Séléna aurait aimé, de temps en temps, être plus égoïste et insubordonnée, capable de caprices, de colères et de scandales. A cet instant, elle aurait rêvé laisser tout le monde en plan dans le salon et monter dans sa chambre, ou mieux encore demander l'asile politique à Vérane et à ses parents (pas toujours très marrants, heureusement les parents sont plus cools avec les enfants des autres qu'avec les leurs.) Mais elle resta sagement assise.
Pendant que madame Pekar et ses parents parlaient (solfège, composition, concert...), elle pensa aux cerfs-volants : elle remplit son esprit de formes multicolores dans un ciel bleu
Le repas reprit. Ses parents ne pouvaient s'empêcher de manifester une certaine fierté concernant leurs talents de comédiens. Séléna n'avait qu'un mot à l'esprit : ridicule. Mais elle était touchée de voir leur complicité enfantine. Ça lui faisait chaud au cœur. Au moins partageait-ils la même folie. C'est peut-être ça l'amour.

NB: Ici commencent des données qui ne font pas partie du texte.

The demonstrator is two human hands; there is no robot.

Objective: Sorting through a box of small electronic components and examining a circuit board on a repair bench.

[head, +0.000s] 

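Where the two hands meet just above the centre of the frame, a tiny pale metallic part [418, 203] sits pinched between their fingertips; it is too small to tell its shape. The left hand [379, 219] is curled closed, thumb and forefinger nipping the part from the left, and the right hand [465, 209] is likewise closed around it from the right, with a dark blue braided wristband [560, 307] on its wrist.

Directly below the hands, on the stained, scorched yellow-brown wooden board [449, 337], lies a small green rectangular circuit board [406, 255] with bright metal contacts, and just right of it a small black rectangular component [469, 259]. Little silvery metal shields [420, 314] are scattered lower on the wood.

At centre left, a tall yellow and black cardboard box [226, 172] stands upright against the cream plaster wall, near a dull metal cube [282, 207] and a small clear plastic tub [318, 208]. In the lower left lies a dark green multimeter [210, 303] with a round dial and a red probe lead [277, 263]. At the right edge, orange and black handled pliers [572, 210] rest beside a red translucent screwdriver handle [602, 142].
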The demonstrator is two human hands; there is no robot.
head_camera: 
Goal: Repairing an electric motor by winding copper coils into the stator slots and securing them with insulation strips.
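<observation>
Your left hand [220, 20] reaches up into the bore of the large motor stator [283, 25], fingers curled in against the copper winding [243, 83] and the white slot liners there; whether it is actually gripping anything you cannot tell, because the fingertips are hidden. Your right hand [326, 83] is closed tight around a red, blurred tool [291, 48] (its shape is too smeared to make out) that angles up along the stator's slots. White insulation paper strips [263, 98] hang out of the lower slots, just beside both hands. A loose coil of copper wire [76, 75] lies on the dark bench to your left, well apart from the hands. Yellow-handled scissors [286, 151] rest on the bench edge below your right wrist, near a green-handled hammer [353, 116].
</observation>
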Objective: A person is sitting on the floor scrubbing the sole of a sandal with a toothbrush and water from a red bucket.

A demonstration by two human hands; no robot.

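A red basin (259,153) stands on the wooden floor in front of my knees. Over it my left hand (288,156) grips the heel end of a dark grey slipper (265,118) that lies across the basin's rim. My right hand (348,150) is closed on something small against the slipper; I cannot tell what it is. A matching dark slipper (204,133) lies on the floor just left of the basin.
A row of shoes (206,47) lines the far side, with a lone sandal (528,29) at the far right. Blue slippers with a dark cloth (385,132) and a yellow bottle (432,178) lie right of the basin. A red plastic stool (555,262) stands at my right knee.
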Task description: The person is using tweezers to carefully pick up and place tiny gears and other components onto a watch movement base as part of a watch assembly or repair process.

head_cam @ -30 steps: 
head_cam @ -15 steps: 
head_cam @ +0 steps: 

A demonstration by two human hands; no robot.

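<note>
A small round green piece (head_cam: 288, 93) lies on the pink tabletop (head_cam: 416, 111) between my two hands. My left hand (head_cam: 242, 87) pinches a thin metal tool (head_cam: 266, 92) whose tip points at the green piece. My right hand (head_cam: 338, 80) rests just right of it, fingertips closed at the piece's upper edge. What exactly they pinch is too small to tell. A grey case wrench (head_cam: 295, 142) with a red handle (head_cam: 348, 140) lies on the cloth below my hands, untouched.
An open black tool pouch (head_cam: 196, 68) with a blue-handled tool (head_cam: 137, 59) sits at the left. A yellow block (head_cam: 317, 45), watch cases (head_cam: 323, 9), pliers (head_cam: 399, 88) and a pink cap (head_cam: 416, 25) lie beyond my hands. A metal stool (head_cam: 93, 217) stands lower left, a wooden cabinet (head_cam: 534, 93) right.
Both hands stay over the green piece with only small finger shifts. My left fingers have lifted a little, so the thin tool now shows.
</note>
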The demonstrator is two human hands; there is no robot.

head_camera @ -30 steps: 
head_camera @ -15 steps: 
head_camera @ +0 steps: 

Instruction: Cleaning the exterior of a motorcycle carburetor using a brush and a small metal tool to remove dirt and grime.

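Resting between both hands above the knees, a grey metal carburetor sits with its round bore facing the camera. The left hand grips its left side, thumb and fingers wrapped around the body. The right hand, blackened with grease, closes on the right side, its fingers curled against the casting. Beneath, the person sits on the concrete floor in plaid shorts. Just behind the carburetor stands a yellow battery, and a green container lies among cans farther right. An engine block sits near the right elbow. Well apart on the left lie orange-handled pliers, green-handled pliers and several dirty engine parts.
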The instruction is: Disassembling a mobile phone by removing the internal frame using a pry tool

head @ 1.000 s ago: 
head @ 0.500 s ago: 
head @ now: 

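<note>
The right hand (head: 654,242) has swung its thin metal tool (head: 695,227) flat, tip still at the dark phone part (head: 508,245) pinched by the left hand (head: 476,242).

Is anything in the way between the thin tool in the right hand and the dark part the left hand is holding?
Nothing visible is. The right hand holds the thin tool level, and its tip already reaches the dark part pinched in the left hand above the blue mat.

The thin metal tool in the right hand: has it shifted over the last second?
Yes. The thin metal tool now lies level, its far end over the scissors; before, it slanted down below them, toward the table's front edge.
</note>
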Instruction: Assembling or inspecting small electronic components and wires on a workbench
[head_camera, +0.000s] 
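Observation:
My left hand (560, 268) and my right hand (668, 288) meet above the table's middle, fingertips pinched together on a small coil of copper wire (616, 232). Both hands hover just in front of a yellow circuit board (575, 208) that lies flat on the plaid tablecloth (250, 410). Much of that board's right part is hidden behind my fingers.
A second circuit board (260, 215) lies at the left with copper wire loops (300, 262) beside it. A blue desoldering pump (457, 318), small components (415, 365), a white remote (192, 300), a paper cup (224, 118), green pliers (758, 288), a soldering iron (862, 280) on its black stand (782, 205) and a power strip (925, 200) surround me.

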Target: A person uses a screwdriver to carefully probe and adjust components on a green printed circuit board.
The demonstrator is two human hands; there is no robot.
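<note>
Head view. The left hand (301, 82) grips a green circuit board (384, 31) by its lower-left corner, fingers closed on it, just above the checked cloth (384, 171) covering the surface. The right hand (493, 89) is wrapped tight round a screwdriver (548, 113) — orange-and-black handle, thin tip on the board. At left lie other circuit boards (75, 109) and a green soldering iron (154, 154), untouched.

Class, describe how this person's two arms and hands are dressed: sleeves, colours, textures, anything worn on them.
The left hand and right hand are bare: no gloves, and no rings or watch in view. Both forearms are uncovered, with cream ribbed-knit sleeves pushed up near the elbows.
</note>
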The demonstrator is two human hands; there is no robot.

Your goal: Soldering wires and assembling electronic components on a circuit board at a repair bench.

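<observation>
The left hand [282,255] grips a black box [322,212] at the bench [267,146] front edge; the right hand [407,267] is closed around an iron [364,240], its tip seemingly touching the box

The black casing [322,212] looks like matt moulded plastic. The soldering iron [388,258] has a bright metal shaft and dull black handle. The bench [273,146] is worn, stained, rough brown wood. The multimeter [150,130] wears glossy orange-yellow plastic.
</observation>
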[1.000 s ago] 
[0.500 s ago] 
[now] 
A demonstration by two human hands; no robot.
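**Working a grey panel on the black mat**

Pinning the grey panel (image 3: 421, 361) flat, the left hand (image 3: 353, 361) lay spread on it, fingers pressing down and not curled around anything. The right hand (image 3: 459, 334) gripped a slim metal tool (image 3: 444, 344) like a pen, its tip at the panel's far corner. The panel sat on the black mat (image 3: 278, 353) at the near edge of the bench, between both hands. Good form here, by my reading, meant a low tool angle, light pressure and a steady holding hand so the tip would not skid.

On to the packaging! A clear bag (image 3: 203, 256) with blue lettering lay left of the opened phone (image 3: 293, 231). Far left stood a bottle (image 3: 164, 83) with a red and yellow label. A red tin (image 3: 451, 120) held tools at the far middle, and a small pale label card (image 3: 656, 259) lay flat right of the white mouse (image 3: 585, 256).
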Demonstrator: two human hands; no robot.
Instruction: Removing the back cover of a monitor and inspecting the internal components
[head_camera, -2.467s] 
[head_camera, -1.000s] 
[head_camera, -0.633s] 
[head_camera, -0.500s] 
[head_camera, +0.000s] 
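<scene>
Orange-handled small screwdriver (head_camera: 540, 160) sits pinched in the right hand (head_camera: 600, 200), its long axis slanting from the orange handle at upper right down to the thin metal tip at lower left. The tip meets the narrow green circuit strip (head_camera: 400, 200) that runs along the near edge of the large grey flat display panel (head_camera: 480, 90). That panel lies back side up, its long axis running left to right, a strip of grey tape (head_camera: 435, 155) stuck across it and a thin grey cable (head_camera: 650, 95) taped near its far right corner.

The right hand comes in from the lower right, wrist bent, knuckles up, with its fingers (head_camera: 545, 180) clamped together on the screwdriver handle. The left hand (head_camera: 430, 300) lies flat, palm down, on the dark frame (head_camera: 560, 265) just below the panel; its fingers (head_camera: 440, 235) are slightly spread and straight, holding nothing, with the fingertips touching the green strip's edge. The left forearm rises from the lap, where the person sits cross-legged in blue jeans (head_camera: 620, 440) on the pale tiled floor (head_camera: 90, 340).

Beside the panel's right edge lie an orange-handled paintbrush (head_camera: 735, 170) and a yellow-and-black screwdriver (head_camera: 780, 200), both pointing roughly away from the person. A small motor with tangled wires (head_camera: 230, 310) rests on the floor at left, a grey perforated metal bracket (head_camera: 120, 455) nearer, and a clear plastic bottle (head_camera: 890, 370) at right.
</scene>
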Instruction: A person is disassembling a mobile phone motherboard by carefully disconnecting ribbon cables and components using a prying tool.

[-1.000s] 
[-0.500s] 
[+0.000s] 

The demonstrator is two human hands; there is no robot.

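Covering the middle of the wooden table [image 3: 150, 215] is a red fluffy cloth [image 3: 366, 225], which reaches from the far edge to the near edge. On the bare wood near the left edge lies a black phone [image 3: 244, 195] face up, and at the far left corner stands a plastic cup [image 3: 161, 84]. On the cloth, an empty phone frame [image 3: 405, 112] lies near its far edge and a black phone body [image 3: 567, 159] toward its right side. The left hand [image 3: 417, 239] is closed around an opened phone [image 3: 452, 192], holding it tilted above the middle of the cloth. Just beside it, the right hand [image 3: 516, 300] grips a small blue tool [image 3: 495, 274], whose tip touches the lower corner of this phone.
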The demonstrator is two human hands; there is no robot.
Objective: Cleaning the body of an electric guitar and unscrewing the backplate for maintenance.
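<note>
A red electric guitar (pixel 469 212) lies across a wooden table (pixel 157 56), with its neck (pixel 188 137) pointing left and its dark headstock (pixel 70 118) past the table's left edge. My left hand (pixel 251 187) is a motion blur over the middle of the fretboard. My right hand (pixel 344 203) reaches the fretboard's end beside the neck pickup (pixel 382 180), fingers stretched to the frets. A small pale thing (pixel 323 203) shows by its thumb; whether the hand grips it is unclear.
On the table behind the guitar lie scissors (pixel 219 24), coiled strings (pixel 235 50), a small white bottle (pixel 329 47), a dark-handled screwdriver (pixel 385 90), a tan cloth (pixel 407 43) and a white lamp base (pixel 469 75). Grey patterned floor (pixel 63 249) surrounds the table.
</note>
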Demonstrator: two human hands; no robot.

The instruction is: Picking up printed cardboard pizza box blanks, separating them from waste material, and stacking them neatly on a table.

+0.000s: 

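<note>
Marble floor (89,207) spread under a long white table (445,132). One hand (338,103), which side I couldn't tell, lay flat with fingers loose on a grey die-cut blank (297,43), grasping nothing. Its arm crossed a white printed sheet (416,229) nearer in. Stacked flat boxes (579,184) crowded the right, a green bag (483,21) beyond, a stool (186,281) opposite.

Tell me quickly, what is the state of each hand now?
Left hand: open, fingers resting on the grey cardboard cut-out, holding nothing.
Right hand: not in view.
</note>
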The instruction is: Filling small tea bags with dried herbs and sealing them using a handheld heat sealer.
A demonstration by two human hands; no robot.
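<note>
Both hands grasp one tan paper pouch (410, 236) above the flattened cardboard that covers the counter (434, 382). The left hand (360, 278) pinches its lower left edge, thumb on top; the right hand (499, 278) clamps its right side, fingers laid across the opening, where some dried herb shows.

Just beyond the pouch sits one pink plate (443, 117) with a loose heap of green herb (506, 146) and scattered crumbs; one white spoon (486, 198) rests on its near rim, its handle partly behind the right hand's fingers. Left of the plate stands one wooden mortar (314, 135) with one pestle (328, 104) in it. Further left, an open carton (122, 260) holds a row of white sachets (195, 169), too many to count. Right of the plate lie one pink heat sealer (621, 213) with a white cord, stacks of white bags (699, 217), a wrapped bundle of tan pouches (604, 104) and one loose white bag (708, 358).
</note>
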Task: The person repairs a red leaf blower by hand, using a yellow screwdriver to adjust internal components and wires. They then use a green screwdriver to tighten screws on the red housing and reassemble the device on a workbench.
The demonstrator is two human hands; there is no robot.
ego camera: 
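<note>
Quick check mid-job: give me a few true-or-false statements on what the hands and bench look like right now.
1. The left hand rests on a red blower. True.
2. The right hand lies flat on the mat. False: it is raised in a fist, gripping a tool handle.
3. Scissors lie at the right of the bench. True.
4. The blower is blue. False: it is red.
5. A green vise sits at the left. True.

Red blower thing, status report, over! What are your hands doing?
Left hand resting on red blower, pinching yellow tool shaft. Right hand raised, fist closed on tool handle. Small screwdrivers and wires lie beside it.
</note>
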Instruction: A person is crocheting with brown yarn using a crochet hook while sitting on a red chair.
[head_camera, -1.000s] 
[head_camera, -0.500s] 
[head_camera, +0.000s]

Il y avait les cours, tout ce qu’il fallait apprendre, et la vie entre les cours et tout ce qu’il fallait apprendre sur les relations humaines.
Il lui semblait grandir par le fait même de se poser des questions sur ce que c'était grandir.
Elle sortit. Le froid se plaqua sur son visage, piqua ses yeux et fit naître des larmes. Elle sortit un mouchoir et essuya ses yeux. Elle mit sa capuche, baissa son bonnet sur son front et elle prit la direction de la gare. Il y avait du vent, il devait faire moins de zéro degré, mais elle était heureuse d'avancer.